PROMPT
Output only the lines below that start at the line containing "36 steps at" and end at the line containing "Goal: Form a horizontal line", with both ends kept.

DATA BLOCK
- - -

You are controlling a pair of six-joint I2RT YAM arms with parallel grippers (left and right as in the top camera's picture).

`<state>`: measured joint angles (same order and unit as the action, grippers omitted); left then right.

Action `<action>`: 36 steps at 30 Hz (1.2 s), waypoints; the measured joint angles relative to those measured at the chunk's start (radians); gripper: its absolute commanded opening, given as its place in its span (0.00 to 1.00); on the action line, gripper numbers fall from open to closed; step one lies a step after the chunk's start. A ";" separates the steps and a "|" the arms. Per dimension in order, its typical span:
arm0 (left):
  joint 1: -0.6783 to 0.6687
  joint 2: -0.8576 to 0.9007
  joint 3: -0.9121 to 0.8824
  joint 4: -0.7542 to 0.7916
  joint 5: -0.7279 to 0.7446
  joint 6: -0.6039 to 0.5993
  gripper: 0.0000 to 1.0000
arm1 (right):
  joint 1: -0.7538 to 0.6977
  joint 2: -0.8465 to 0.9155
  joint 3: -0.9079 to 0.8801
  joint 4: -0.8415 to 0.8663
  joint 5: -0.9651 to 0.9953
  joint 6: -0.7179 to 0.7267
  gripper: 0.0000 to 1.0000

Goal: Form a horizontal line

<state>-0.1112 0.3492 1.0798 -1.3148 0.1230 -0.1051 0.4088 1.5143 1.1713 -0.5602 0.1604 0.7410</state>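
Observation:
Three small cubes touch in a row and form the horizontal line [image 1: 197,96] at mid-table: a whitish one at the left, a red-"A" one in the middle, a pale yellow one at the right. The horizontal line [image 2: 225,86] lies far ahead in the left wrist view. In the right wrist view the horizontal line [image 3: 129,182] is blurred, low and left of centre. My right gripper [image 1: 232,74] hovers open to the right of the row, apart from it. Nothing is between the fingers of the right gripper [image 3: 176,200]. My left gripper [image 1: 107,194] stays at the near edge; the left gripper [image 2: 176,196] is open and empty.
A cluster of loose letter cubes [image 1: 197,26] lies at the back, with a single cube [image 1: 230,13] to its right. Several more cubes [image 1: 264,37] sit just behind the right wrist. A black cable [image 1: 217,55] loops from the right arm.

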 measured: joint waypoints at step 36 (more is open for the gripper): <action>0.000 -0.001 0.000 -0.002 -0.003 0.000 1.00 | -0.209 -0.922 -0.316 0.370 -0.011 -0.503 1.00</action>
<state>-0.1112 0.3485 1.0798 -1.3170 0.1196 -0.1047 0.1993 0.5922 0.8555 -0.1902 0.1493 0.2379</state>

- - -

THE COMPLETED TASK
Action `<action>`: 36 steps at 30 Hz (1.2 s), waypoints; the measured joint angles relative to those measured at the chunk's start (radians); gripper: its absolute commanded opening, given as its place in its span (0.00 to 1.00); on the action line, gripper numbers fall from open to closed; step one lies a step after the chunk's start. A ";" separates the steps and a "|" the arms. Per dimension in order, its typical span:
arm0 (left):
  joint 1: -0.6783 to 0.6687
  joint 2: -0.8576 to 0.9007
  joint 3: -0.9121 to 0.8824
  joint 4: -0.7542 to 0.7916
  joint 5: -0.7279 to 0.7446
  joint 6: -0.6039 to 0.5993
  gripper: 0.0000 to 1.0000
arm1 (right):
  joint 1: -0.7538 to 0.6977
  joint 2: -0.8465 to 0.9155
  joint 3: -0.9079 to 0.8801
  joint 4: -0.8415 to 0.8663
  joint 5: -0.9651 to 0.9953
  joint 6: -0.7179 to 0.7267
  gripper: 0.0000 to 1.0000

Goal: Form a horizontal line

The required response has been given in full.